An Inside Look at Abused Children and Teen Pregnancy Child Development

Abstract

It is accepted by many that abused children are more likely to experience teen pregnancy than non-abused teenagers. Researchers single out several major reasons for that trend. The present paper dwells upon these reasons in detail. Thus, low self-esteem of abused children is regarded as the major factor contributing to the development of the existing trend.

Other factors include poverty, alcohol/drug use, sexual abuse, ineffectiveness of programs and incentives aimed at reducing the rate of teen pregnancy. Clearly, these factors are interrelated, so it is important to address all of these issues to solve the problem.

Teenage Pregnancy

Many people still think that teen pregnancy is simply an educational concern which should be touched upon in terms of sexual education of US children and teenagers. However, many researchers, scholars, educators, and officials agree that teen pregnancy is a social and economic issue which should be addressed.

Thus, it is estimated that teen pregnancy, i.e. pregnancy before 18, costs the United States about nine billion dollars each year (Brace, Hall, & Hunt, 2008).

Children of teen parents, mothers in the vast majority of cases, are often abused and neglected; they often underperform at school, have a myriad of health problems, and have problems with drugs and alcohol.

Notably, teen pregnancy rates have been declining since the 1980’s nationwide. Brace et al. (2008) reports that the rate was about 116 per 1000 in 1990 and it was slightly over 40 per 1000 in 2004. It is necessary to note that such rates differ from state to state.

For instance, Alton (2011) points out that a decrease was not that significant in Texas. The researcher provides the following data: teen pregnancy rates decreased 37% nationwide and this rate decreased 25% in Texas (Alton, 2011). The same trends can be traced in some other states (e.g. Georgia).

Importantly, the teen pregnancy rate is significantly higher in teenagers who have been abused (Saewyc, Magee, & Pettingell, 2004). Saewyc et al. (2004) claim that different researchers provide quite different data, though all surveys show that there is a clear link between abuse and teen pregnancy.

It is important to note that the US government as well as various non-governmental organizations try to work out possible ways to solve the problem, or, at least, are trying to help teen mothers and especially the most vulnerable group, i.e. abused teenagers. Of course, to address the issue it is necessary to know the major causes of the problem.
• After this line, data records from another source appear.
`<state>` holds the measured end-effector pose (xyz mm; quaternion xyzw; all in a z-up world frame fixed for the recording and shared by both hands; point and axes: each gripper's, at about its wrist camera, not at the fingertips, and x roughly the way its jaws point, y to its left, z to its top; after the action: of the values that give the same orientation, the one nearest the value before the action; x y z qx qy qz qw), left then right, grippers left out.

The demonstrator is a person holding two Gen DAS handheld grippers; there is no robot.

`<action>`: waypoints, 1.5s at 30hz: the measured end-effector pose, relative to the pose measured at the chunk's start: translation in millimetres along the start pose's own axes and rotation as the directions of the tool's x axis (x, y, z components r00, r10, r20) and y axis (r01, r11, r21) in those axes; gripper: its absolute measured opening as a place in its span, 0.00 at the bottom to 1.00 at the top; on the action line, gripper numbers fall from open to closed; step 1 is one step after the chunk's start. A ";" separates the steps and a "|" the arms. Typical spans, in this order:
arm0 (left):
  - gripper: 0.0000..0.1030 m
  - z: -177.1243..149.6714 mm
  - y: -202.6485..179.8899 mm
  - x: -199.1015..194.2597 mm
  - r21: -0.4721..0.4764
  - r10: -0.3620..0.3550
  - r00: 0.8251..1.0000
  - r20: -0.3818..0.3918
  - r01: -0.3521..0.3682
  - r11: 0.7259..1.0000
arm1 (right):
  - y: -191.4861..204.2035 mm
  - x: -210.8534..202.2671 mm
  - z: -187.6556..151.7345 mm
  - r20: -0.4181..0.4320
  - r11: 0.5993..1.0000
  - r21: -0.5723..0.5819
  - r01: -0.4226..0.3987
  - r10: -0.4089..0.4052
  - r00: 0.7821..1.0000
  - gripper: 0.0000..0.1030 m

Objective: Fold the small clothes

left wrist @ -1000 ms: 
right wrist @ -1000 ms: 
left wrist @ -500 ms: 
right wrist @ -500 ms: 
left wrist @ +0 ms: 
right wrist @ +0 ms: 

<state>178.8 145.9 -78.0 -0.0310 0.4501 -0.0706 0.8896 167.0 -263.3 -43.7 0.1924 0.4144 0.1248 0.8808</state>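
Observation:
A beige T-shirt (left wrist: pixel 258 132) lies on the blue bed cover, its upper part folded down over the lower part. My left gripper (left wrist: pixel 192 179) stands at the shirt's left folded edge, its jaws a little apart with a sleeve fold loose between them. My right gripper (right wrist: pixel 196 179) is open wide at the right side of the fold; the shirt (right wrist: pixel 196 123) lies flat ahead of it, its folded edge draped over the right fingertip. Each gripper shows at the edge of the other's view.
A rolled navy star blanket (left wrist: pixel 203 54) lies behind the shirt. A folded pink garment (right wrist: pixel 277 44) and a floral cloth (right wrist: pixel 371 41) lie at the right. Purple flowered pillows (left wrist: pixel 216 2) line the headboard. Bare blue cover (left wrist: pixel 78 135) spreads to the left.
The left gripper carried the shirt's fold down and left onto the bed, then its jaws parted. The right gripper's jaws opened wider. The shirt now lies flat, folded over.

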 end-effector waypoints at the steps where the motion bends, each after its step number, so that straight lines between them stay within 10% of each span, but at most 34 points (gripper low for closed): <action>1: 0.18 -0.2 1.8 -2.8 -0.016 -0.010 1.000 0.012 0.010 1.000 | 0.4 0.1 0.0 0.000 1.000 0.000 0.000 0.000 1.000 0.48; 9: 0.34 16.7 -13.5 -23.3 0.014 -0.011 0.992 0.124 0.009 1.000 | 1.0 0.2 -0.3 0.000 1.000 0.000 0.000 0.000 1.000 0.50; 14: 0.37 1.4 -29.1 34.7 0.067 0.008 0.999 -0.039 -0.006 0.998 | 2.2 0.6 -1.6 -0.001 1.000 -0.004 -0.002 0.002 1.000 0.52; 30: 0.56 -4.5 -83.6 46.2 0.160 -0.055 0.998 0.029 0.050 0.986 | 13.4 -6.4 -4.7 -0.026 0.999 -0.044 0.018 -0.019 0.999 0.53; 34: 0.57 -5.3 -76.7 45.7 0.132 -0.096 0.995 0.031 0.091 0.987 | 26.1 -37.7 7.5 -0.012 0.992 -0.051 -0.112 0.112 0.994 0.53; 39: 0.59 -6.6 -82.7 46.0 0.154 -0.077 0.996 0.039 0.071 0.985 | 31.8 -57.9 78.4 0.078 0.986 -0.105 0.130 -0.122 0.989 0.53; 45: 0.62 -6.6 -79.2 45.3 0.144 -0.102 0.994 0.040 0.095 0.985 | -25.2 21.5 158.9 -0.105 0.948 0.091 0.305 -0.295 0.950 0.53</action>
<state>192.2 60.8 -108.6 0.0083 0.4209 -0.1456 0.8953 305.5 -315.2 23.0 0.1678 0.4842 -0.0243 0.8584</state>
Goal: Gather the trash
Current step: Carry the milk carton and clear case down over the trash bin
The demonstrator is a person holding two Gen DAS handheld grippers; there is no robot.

It is possible to single out several factors which can be ‘responsible’ for the existing trend. Thus, such factors as low self-esteem, which is the major factor, alcohol and drug abuse, poverty and violence, are all associated with teen pregnancy.

It is also necessary to note that ineffective strategies used to address the problem also contribute to the development of the existing trends. The present paper dwells upon the factors mentioned above in detail. Analysis of the influence of these factors will also be provided.

The Major Factor: Low Self-Esteem

Mooney, Knox, & Schacht, (2010) states that low self-esteem is often associated with abused children and are one of the factors that shape teenagers’ sexual behavioral patterns and lead to teen pregnancy. Notably, Berger (2008) claims that self-esteem is usually rather high during early childhood in many children. However, when it comes to abused children trends are a bit different.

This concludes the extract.